_About this exercise:_
Search the listing for the string "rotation" and copy every line that contains it.

_Dataset extract:_
======
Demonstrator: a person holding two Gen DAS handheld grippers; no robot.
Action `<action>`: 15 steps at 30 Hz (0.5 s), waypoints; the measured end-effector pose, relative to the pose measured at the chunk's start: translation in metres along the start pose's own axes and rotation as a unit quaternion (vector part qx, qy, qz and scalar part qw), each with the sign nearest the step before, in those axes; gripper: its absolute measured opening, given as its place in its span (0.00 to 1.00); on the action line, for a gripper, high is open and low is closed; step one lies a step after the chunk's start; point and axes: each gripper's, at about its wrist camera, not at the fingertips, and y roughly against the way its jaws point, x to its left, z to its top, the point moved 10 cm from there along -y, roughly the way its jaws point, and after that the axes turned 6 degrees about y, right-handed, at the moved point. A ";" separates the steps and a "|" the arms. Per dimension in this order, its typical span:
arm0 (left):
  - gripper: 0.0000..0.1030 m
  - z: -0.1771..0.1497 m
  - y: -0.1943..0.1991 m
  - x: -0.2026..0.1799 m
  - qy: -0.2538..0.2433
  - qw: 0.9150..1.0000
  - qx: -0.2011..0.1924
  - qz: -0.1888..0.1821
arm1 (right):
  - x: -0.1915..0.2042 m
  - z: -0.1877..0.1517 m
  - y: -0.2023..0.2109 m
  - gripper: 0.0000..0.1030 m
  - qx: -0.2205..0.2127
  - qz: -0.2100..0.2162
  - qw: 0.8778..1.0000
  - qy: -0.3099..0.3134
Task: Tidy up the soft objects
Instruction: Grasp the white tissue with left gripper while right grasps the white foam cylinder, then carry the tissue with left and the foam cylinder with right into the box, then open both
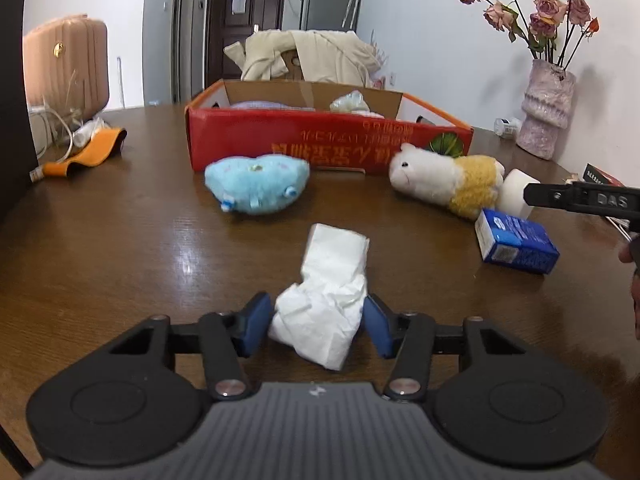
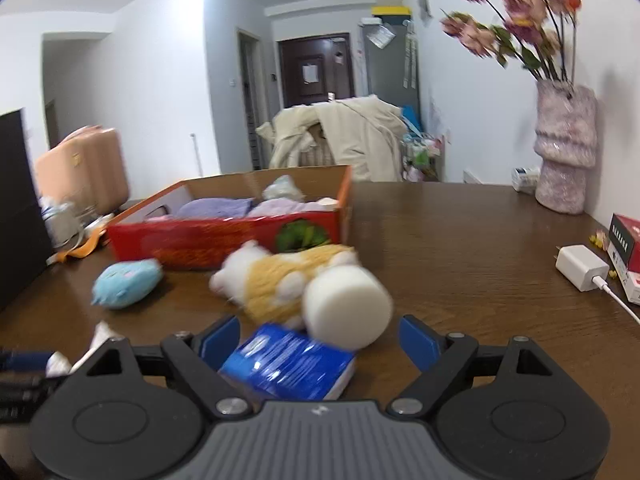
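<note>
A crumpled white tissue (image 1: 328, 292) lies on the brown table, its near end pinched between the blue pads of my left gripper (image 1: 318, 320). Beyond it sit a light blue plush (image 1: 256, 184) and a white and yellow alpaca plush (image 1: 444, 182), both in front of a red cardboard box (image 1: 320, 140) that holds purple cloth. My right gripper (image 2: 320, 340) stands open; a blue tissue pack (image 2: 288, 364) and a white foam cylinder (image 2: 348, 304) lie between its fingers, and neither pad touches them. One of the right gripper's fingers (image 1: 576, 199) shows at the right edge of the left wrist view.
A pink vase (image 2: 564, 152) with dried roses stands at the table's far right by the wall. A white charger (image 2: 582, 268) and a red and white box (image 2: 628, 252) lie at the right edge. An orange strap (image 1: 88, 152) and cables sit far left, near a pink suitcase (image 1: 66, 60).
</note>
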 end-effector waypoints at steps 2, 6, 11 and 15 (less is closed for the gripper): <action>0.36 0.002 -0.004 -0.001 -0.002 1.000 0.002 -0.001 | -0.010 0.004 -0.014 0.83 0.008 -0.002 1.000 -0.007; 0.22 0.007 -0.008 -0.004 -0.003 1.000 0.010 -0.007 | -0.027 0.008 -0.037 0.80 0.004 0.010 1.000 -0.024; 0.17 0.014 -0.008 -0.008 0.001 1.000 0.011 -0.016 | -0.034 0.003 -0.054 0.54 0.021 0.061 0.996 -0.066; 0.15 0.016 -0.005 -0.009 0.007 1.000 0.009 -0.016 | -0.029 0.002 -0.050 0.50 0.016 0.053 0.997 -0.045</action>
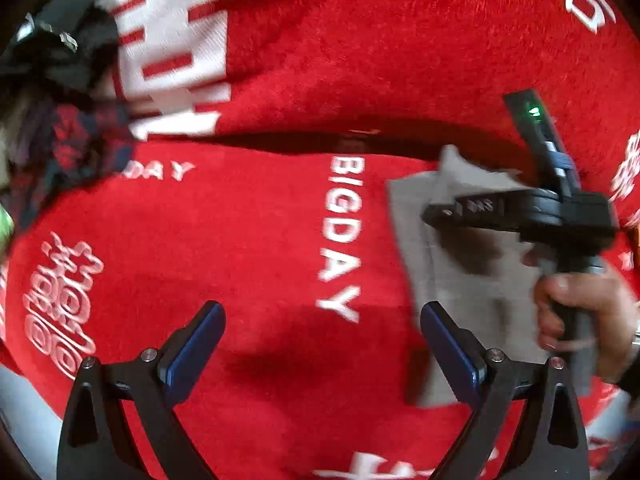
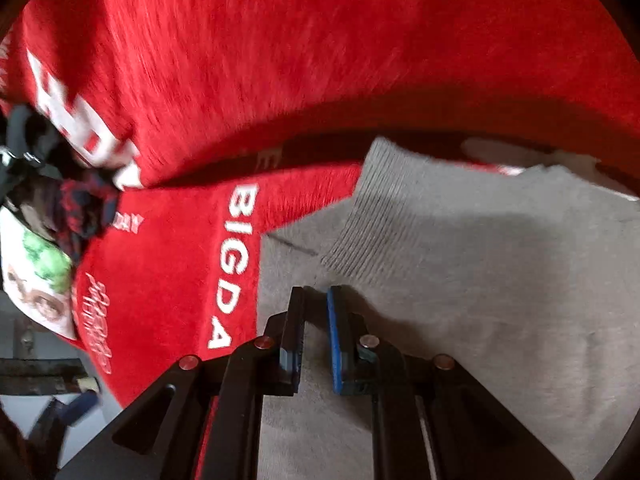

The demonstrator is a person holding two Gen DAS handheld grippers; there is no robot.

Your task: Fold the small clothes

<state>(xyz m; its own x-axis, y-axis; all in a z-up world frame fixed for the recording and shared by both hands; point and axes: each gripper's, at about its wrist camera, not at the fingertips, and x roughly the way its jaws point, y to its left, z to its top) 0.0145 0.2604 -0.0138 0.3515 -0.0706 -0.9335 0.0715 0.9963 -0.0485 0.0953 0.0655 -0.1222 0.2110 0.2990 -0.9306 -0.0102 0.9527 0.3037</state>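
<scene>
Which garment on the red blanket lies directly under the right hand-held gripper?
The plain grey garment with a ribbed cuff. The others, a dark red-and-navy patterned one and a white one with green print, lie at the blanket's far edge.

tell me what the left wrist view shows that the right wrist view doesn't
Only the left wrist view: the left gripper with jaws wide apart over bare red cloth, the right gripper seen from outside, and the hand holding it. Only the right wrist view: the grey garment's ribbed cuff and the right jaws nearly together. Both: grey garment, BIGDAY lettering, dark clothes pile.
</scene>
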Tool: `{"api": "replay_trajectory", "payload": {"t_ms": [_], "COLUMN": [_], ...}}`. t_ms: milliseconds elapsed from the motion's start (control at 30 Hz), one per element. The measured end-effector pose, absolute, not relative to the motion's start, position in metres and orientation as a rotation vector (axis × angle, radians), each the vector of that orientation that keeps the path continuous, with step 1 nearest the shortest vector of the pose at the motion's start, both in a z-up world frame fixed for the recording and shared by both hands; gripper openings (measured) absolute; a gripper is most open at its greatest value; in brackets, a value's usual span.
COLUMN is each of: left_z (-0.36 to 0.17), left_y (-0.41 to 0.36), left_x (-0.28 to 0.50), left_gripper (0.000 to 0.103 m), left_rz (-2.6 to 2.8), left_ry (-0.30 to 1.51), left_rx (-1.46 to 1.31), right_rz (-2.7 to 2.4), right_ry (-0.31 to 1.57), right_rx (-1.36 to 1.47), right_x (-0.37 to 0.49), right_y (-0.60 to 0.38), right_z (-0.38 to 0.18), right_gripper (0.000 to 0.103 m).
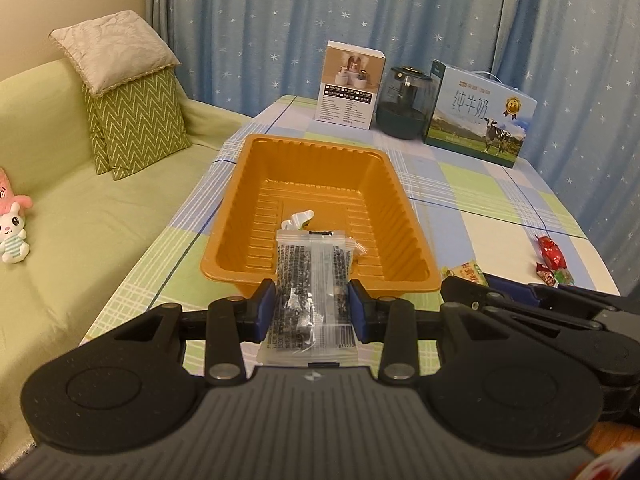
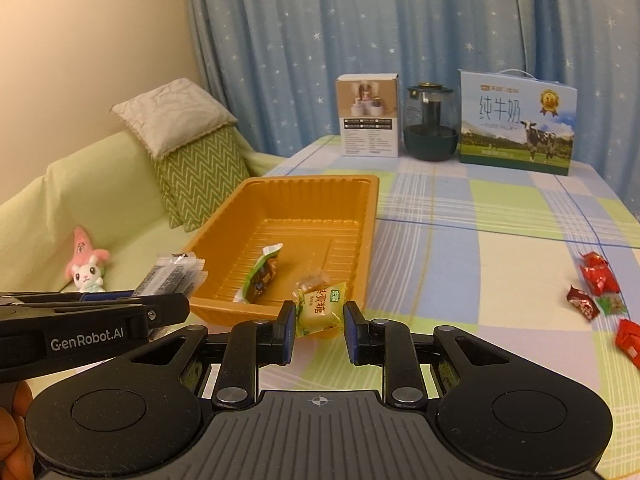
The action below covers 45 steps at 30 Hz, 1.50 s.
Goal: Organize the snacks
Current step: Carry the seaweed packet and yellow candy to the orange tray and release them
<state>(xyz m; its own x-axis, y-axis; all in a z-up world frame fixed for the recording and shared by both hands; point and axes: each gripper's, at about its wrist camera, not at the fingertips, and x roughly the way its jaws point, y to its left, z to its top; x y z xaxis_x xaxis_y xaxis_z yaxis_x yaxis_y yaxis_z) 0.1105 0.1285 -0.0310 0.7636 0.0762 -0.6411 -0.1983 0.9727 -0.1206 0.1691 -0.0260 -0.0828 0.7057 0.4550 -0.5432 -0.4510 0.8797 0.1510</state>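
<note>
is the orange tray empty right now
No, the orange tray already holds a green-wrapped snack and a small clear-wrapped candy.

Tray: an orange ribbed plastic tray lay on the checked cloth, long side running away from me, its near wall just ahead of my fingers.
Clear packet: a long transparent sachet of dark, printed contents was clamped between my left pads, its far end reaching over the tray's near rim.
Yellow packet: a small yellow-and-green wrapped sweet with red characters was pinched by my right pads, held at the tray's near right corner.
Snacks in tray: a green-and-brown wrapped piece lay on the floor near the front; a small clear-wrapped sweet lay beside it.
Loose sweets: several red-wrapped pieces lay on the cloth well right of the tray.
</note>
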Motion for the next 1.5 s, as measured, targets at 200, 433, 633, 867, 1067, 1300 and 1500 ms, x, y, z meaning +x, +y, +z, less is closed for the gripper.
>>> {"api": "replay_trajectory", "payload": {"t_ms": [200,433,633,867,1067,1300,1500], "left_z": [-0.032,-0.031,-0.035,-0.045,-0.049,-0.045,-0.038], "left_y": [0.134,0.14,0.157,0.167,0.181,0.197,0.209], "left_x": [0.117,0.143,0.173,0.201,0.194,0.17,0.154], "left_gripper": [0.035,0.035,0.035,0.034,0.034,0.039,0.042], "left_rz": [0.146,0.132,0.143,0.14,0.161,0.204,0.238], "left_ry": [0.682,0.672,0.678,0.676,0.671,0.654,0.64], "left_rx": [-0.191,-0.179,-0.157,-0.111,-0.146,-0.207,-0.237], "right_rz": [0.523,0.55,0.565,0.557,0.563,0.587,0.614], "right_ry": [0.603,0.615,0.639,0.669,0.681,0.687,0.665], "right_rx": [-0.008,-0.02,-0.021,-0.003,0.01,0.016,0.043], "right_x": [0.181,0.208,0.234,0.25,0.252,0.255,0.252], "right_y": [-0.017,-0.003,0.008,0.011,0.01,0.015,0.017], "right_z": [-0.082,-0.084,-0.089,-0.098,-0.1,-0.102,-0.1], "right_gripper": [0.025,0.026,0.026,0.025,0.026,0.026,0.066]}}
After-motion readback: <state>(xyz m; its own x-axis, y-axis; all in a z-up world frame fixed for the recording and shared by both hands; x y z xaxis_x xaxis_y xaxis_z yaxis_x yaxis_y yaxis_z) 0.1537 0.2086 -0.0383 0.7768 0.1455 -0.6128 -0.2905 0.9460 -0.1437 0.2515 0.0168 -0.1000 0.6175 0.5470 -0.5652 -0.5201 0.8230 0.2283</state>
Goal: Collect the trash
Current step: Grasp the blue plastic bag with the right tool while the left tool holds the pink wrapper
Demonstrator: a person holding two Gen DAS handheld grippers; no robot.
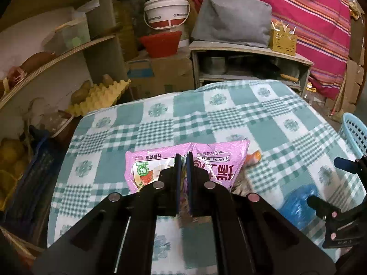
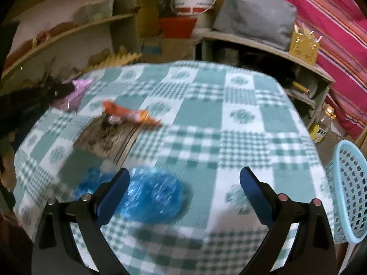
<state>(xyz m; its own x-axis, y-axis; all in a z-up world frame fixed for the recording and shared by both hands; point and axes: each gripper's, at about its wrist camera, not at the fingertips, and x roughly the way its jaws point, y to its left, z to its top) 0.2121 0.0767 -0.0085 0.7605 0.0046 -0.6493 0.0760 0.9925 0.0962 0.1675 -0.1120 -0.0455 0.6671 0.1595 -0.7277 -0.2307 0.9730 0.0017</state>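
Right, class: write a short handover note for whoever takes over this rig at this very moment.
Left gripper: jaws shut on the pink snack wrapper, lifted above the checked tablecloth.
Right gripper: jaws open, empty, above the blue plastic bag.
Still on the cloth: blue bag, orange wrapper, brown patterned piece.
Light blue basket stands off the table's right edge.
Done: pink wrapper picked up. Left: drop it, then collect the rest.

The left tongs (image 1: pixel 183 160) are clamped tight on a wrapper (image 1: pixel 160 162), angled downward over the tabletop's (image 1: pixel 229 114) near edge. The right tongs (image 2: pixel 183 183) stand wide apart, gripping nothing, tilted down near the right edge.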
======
_Exercise response:_
Action `<action>`: 15 steps at 30 Hz (0.5 s), waypoints; the measured end-effector pose, relative to the pose measured at the chunk's start: translation in metres along the start pose's own axes and rotation as a unit quaternion (vector part qx, qy, qz and scalar part qw), each with the sign nearest the step before, in those axes; gripper: its absolute measured opening, given as its place in its span (0.00 to 1.00); on the action line, for a gripper, high is open and low is closed; step one lies a step after the chunk's start; point and axes: each gripper's, at about its wrist camera, not at the fingertips, and y roughly against the way its jaws point, x to its left, z to its top, the point moved 10 cm from there along -y, roughly the way its jaws point, and after that the axes turned 6 degrees about y, right-handed, at the moved point. A ";" separates the steps and a "|" the arms. Per dimension in this order, its typical span:
Tool: `{"api": "replay_trajectory", "payload": {"t_ms": [_], "COLUMN": [_], ...}}`. t_ms: milliseconds elapsed from the motion's start (control at 30 Hz), one per element. The measured end-effector pose, absolute, not relative to the motion's start, position in metres and orientation as a rotation vector (axis × angle, radians), each the vector of that orientation that keeps the path continuous, with step 1 nearest the shortest vector of the pose at the motion's start, both in a z-up world frame fixed for the recording and shared by both hands; gripper openings (measured) absolute; a gripper is most open at its greatest value; in brackets, a value's usual span.

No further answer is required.